A woman should not watch a horse because she will be aroused into sexual
thoughts. These had been the practices and the performances of the age and the
women willingly or otherwise will find herself subjected to it and subjugated by it.
 Rassundari Devi makes a feminist statement about female solidarity and reinforces
Bracha Ettiger’s idea of “breast envy” as opposed to “penis envy”. Her life is a series
of actions and decisions that are serious departures from patriarchal social norms
and are therefore “transgressions” punishable by the society. Amar Jiban reveals a
distinct genealogy that recovers the sense of lineage in tracing the psychological
disorientation created by the loss of her mother and the subsequent retaliation
through the attribution of significance to her mother in her literature. As she mourns
her inability to attempt her mother’s funeral, she transgresses the limitations of
conventional representation. Meenakshi Malhotra discusses the problematics of
codifying “women’s absence of life and loss” and psychoanalytic studies state that
this loss is indicative of the injuries to wholeness that a woman experiences after
separation from her mother.
 This loss exists in Rassundari’s sacrifices for her family and her bodily sacrifices for
the fulfilment of her reproductive destiny as she gives birth to eleven children in
twenty-three years.
 The very act of writing an autobiography, of documentation of experiences and of
articulations of subjectivity, explicates Rassundari’s feminist ethics and analyses her
sociocultural departures from constructed icons. Rassundari re evaluates
womanhood through her assessment of deprived homely nurture. In the fifth
composition of the text, she discusses her state of starvation: “i had been forced to
fast the whole day...nobody knew that i had not eaten the previous day-“, this is the
process of internalisation of cultural prescriptions which are often rooted in the
family’s ignorance or lack of care for the female member. “People put birds in cages
for their own amusement. Well, i was like a caged bird...”. E.P. Thompson
demonstrates how food deprivation is an essential tool to integrate women into a
lineage of revised caste and class after marriage. This forms another motif of Aamar
Jiban- of the intersection of womanhood and education in nineteenth century
colonial India. The emancipatory narrative shows how manual labour in the kitchen,
the supposed expertise with domestic work and religiosity, the positing of the
woman as “griha Lakshmi” takes her away from the scope of education, of expansion
of her identity beyond the cage that gets committed upon her.
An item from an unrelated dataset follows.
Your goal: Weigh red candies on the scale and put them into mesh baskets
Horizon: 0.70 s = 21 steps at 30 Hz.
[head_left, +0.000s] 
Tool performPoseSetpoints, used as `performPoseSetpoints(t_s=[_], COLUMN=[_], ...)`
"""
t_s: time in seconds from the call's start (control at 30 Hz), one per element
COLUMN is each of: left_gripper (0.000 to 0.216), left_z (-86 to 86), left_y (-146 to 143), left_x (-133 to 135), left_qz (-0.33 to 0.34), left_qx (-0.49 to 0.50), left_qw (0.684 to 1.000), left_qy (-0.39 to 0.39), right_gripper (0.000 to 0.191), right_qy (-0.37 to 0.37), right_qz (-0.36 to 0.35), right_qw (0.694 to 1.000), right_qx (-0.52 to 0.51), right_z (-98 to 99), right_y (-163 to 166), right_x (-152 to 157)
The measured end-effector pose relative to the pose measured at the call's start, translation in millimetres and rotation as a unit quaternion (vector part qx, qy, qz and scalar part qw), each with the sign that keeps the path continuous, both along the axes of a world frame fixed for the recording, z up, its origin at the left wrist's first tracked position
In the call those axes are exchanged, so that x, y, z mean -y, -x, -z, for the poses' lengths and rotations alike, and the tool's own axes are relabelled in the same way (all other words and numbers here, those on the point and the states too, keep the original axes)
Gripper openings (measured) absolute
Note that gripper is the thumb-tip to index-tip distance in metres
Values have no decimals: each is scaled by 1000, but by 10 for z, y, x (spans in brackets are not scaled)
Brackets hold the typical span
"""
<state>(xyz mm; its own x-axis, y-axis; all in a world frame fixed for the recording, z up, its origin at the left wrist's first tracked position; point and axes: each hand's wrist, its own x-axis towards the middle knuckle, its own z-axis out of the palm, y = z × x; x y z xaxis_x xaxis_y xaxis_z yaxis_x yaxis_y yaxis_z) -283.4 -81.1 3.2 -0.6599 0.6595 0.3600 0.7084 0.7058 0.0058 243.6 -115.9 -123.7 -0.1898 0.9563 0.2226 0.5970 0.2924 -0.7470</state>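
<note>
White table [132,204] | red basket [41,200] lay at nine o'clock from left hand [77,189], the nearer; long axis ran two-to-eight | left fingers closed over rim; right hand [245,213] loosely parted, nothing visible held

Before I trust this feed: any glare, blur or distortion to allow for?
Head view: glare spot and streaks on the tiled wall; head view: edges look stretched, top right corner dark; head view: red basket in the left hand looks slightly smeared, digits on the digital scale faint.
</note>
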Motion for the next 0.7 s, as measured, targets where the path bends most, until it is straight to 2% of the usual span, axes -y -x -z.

 Rassundari’s secretive pursuit of literacy is however detached from popular social
reforms. She rather appropriates the socially sanctioned brand of religion in an
attempt to strategically legitimise her desire to read. The “zenana” system of
education, the introduction of education of women by Christian missionaries,
remained unpopular and ineffective in advancing women’s plight. That which made
women’s education a central plank in reform proposals was the later social activism
of liberal reformers like Ishwar Chandra Vidyasagar. Rassundari’s secretive pursuit of
literacy is however detached from popular social reforms.
 As a ’bhakt’ she participates in the divine ‘leela’, through this accepted mode of the
woman’s behavioural code, she reaches out to her pursuit of literacy. Her desire to
read Chaitanya is catalysed as she finds herself reading the text in her dreams. She
ascribes her suffering to God’s will, but, even as she describes her subservient
relationship with God, she emerges as the feminist protagonist whose success in
learning to read and write enables her to undercut the patriarchal norms prescribed
by religion. God is an omnipotent but unkind entity. Rassundari reformulates
patriarchies from her dis-privileged perspective.